That was the beginning of the process of... It was like the thread that started to unravel the rest of the tapestry of Westboro's ideology in my mind.
Maya Shankar
We'll be right back with A Slight Change of Plans.
Megan's faith in Westboro was beginning to falter. In the spring of 2011, another crack in her belief system formed when a group of Westboro's male leaders turned on Megan's mom. They said she wasn't following the rules. They called her a troublemaker and they stripped her of all her church duties. Megan's mom was devastated. The church had meant everything to her.
Megan Phelps-Roper
It was the first time. I'd watched it happen to other members of the church and I was never close enough to those people to really challenge it, even in my own mind. Seeing it happen to my mother, who I spent so much time with, so much of my day, to hear the things that the other church members were saying about her, I knew that they were wrong. It was a really terrifying thing for me to be feeling these things and to be rejecting the judgment of the church on any issue. It made me feel as if Satan was whispering in my ear and this was a test from God and I was failing it because I didn't just go along with it the way that everybody else seemed to be.
Maya Shankar
Was there one moment in particular where you felt, "Okay, now I'm fully beyond the point of return?"
Megan Phelps-Roper
Yeah, there was this moment in the summer of 2012. I was painting in a friend's basement with my sister. We were supposed to be covering up these purple stripes with white paint, and I just-
Maya Shankar
I advocate for that. I'm not a fan of purple stripes on the wall.
Megan Phelps-Roper
Funny thing, in hindsight, the more I tried to cover that paint up, nothing was working, you could still see the darkness underneath.
Maya Shankar
Is this a metaphor?
Megan Phelps-Roper
I know. It just was a horrible moment. So I was painting in the basement with my sister. We're painting opposite walls, so our backs are to each other, and this incredibly sad music is playing on the speaker.
Maya Shankar
What was the song?
Megan Phelps-Roper
It was called Just One by Blind Pilot. I'm barely hearing the music because at this point, all of those questions and doubts just building and building in my mind. There's the level of shame and regret and humiliation that I felt in that moment. It's hard to describe because if you imagine what it would be like to look back and think that you had spent decades of your life sewing doom and discord to the rest of the world, offering nothing but condemnation, going to people in their most vulnerable moments and telling them that God was punishing them, that they deserved this horrible thing that's happened to their family.
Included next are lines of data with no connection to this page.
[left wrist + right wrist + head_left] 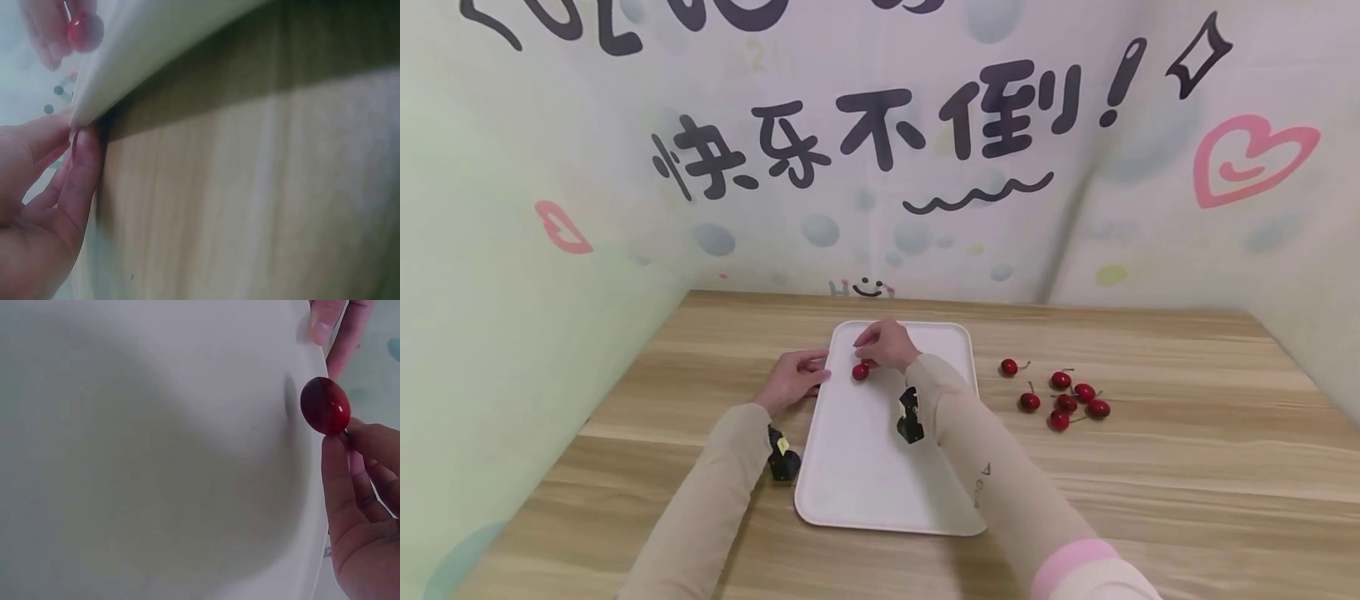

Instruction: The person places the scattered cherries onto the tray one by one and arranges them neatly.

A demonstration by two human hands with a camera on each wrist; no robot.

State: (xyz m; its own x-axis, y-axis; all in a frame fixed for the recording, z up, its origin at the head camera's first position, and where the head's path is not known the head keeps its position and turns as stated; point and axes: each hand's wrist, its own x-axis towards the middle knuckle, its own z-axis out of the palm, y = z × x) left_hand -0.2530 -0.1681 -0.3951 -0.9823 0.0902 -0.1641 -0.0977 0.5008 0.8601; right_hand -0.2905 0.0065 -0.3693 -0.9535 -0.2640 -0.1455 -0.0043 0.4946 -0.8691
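Observation:
A white rectangular tray (872,475) lies on the wooden table. At its left rim, my left hand (790,379) pinches the edge between thumb and fingers, as the left wrist view shows with the tray's rim (94,103) between them. Over the upper left part of the tray, my right hand (887,343) holds a red cherry (860,372) by its stem. In the right wrist view, thumb and finger pinch the stem just at the cherry (325,406), which hangs close to the tray's rim. Whether the cherry touches the tray I cannot tell.
Several more cherries (1065,403) with stems lie on the table (1187,433) right of the tray, most bunched together. A printed cloth wall (865,233) rises behind the table's far edge. Black wrist devices (910,417) are strapped to both sleeves.

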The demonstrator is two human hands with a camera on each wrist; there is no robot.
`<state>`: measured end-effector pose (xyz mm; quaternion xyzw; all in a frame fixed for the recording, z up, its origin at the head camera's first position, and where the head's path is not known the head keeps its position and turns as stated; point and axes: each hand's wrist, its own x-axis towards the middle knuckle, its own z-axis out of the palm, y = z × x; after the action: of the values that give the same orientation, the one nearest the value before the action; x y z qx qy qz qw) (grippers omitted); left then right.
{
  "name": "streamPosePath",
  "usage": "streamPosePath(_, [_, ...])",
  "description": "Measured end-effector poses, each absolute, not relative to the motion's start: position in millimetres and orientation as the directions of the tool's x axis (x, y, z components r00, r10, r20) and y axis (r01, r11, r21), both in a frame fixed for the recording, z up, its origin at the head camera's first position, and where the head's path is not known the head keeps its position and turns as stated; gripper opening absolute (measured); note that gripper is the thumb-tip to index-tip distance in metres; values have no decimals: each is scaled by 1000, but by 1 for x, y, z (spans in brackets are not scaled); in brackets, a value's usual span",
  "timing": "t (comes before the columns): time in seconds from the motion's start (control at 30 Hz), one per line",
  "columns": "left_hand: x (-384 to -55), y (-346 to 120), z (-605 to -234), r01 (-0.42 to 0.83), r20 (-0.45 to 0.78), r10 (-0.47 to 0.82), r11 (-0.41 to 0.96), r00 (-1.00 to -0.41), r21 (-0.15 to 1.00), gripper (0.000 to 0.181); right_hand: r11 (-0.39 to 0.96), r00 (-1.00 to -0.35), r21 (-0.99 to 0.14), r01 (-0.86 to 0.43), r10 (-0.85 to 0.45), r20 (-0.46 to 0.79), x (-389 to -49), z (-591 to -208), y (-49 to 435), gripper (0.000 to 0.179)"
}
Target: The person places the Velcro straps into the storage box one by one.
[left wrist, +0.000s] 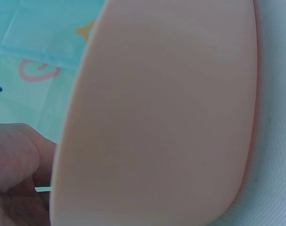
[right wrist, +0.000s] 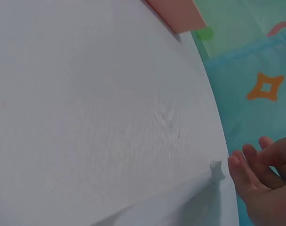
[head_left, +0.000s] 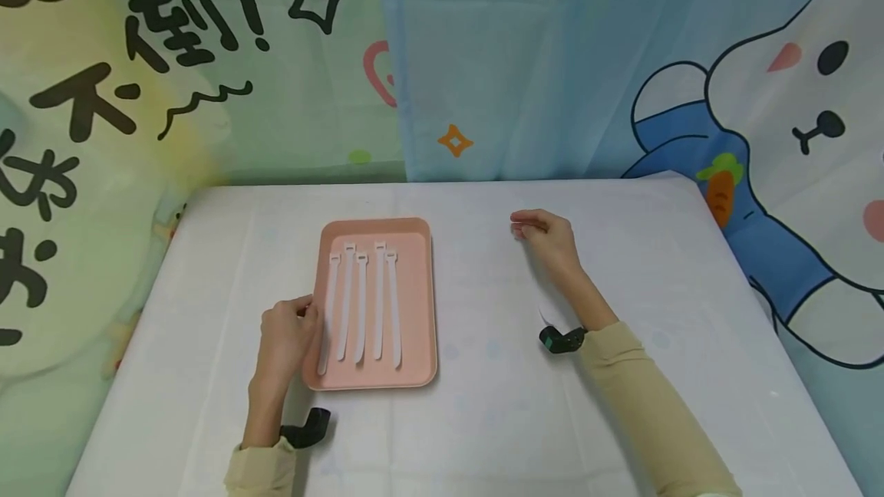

So I'm looking back at all of those things and realizing that, "Oh my God. This wasn't the work of God. This wasn't a necessary divine truth. No, this was gramps. This was his understanding of the world and it's completely wrong." So to have this thing that I had seen as such a blessing, and what a beautiful gift to go and speak for God. It's like having this beautiful gem in your hand and then suddenly realize that it's not a gem, it's turning to ashes. It was just horrifying.
Maya Shankar
Was there a particular song lyric that precipitated these thoughts?
Megan Phelps-Roper
The line was, "Will I break and will I bow? If I cannot let it go?"
Speaker 3
(singing)
Megan Phelps-Roper
I'm sitting there, again, holding onto all of these questions and the song continues and I know that I can't let those questions go. I was never going to be able to let it go.
Then it gets to a few lines later and he says, "I can't believe we get just one life," is what he's talking about. The idea of having spent all, at that point, all of my one life, doing nothing but going around hurting people. With all the best intentions, we had done this thing that had caused so much destruction in so many lives, including our own. The idea of spending the rest of my life that way, that was the moment I knew that I had just gone too far down the path in my mind that I would never be able to go back and pretend.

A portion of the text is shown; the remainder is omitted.